Дед мой - весь в чернозёме и гусином пуху. Помнит только что-то на "ц": цукерку или цибулю. Да ещё рюмку поднимая: "Хэй жэвэ!". Пятьдесят лет в Москве. Сидит напротив меня - моя Украина.
Знакомились так только тогда: через поезда да через сестёр. Давайте адрес, она вам напишет. А дед письма писать не любил - взял подушку и поехал в столицу. Вы мне нравитесь - буду жить здесь. Живите, нам не жалко! Получайте сало по почте, воспитывайте мою маму. Только самогон не гоните: у нас семья приличная.
Дед мой, когда заходит в комнату, мяукает. Это нам тоже не жалко, животных мы любим. Встанет около холодильника и смотрит, как кто ест. Предлагает к арбузу хлеб, посыпает солью картоплю. Вздохнёт и полезет на чердак. Там он живёт, когда мы на даче.
Моя Украина пахнет "Шипром", сидит и смотрит футбол. Не спит полночи, кушает пряники. Украина в четвертьфинале, а я не знаю, что разливать: водку или горилку. Закусывать хлебом.
Огненная гжанка.
Польша повисла на руке, ухватившись зубами за кисть, растянула запястье. Слабость связок - волшебный дефект, бесценное наследство. Окольцовываю пальцы, упираюсь локтем в стол - кисть падает, безвольно свисает. Ни у кого так, только у прабабки (но без колец - все бриллианты на хлеб выменяны) и у меня, через два поколения руку уронившей.
Польша кормит меня клёцками и приглашает на лето в Гданьск; учит расправлять плечи и глотать слёзы ещё до того, как они проступили. Кивает головой, потому что не целует никогда, и отходит в сторону. А через пятьдесят польских лет я тоже запрещу своим внукам называть меня бабушкой. В твою честь, Стефания, в твою честь.
И в волосах гуляет, и по всему лицу, через кожу прорывается. Жестами вырисовывается, ни на минуту не выходит ни в коридор, ни покурить.
А я всё худею и худею, чтобы каждую косточку видно было - твою. Мама выкидывает в помойное ведро котлеты и бормочет, что такая же проволочная, жёсткая вся. Я не спорю, напротив: закрываю глаза, вскидываю руки - кисти как на верёвочках туда-сюда ходят, трубят о нашей тайной стране - и хохочу от радости. Единственная громкость, которую себе разрешаю.
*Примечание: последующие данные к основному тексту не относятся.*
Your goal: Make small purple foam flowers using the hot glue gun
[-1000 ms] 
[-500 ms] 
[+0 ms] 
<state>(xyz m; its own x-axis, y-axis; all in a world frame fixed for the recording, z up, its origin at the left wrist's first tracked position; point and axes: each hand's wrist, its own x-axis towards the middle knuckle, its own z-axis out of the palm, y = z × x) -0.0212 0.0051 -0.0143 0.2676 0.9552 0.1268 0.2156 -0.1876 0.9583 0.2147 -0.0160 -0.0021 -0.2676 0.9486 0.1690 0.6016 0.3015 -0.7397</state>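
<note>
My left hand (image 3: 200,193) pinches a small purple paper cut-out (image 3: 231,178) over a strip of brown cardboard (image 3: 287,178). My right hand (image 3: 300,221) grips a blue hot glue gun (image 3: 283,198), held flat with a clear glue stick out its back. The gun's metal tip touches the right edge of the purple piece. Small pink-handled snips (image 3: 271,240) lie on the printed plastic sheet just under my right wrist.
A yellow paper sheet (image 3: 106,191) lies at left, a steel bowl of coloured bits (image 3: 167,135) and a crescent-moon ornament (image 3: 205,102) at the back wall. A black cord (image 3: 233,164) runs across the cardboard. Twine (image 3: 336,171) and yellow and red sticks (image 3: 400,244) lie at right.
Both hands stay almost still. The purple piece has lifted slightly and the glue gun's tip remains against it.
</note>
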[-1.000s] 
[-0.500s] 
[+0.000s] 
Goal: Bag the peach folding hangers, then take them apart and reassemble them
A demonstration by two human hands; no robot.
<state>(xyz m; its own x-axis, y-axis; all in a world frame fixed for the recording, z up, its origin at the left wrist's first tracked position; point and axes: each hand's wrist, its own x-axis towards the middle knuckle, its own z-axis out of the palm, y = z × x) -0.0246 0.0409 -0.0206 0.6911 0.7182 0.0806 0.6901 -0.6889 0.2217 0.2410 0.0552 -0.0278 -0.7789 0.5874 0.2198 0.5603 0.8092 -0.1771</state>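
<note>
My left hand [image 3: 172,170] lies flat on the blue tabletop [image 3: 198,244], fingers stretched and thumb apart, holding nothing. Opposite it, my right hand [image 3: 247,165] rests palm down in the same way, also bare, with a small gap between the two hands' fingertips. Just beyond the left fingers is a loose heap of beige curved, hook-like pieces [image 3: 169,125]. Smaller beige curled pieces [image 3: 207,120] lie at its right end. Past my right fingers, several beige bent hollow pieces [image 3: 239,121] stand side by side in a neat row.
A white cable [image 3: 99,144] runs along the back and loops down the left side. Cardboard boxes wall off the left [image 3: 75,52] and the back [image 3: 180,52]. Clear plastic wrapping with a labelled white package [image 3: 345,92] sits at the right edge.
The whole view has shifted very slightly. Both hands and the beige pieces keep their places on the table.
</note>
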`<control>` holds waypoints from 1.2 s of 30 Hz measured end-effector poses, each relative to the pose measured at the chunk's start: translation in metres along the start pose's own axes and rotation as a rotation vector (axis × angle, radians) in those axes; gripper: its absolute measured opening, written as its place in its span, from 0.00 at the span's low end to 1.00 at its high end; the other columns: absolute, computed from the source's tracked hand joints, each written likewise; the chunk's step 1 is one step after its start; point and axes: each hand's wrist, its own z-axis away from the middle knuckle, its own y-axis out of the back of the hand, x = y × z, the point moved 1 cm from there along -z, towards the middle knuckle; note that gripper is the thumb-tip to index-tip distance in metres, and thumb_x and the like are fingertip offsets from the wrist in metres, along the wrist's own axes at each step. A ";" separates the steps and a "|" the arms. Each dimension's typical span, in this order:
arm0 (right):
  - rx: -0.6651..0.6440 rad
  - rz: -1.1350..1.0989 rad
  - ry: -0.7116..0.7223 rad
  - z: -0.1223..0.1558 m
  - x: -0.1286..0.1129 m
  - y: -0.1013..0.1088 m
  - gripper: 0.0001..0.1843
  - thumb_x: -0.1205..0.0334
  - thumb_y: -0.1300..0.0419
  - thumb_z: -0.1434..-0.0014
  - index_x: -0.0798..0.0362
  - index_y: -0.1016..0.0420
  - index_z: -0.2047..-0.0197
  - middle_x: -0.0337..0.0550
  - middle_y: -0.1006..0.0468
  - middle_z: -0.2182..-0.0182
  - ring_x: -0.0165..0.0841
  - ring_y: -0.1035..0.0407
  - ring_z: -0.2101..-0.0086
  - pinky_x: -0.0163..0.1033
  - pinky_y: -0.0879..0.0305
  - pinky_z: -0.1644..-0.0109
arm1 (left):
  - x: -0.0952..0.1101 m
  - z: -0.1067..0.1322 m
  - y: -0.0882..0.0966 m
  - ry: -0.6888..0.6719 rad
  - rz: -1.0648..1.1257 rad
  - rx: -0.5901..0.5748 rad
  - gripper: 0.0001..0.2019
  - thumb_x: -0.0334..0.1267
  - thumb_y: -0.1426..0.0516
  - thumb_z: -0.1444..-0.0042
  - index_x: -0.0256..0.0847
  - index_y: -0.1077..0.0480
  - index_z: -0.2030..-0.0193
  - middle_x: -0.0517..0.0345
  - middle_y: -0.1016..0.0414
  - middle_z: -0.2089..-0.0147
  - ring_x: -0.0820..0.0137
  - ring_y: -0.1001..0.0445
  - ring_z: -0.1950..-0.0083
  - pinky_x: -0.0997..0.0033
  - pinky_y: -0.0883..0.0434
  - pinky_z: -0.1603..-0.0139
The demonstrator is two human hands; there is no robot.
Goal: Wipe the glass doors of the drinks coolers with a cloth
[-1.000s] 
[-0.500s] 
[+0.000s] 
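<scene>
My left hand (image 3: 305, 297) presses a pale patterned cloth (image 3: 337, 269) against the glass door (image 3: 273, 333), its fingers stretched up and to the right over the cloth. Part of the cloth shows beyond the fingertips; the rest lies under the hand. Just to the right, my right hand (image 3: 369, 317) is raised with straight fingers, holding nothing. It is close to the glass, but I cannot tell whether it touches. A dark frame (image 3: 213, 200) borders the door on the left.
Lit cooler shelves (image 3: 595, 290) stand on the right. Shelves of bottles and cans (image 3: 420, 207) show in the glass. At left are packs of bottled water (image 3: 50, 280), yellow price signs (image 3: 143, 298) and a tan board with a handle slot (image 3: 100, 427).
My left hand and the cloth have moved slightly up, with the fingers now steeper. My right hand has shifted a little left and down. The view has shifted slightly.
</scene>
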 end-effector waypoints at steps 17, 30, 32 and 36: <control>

Ну разве что ещё стихи вслух читать. Удивляться и кивать головой. Да, Марина, да! "..прабабушек полячек сказалась кровь.."! Во мне, как ни в ком другом.
Кедровая облицовка.
На Алтае все дышат полной грудью, быстро шагают по хвое и расчёсывают комариные укусы. Папа почти ничего не рассказывает, всё больше молчит. Да и во мне сибирского мало. Только извечное "Наливай!", когда водка уже не лезет. Плюс внутри всё кедром обито.
Городская растерянность.
Москва зажимает в метро, сдавливает грудную клетку, мешает дышать; виснет на мне всем телом, валит на пол. Сознание теряют только бледные туберкулёзные барышни да измождённые городские дети с подростковым давлением, беспокойным сном и никотиновой зависимостью. А Москва не спешит выписывать нам витамины - с барского плеча скидывает всякий хлам: бесконечную беспомощность и растерянность с утра до вечера без перерыва на обед. Она с детства учила нас только одному: меланхолично спрашивать "Зачем?" вместо того, чтобы заняться делом. Сворачивать с пафосных проспектов на тихие улицы, задирать голову и ждать ответа. Отвлекаться на расползающиеся балконы и потрескавшуюся штукатурку. Здесь мы часто гуляем с бабушкой по ночам, и если кто-то втиснется между нами, то сможет загадать желание. Идём медленно и часто смеёмся. Бабушка считает, что уже поздно, а я уговариваю её поверить в то, что никакого рака у неё не было и пройтись ещё немного.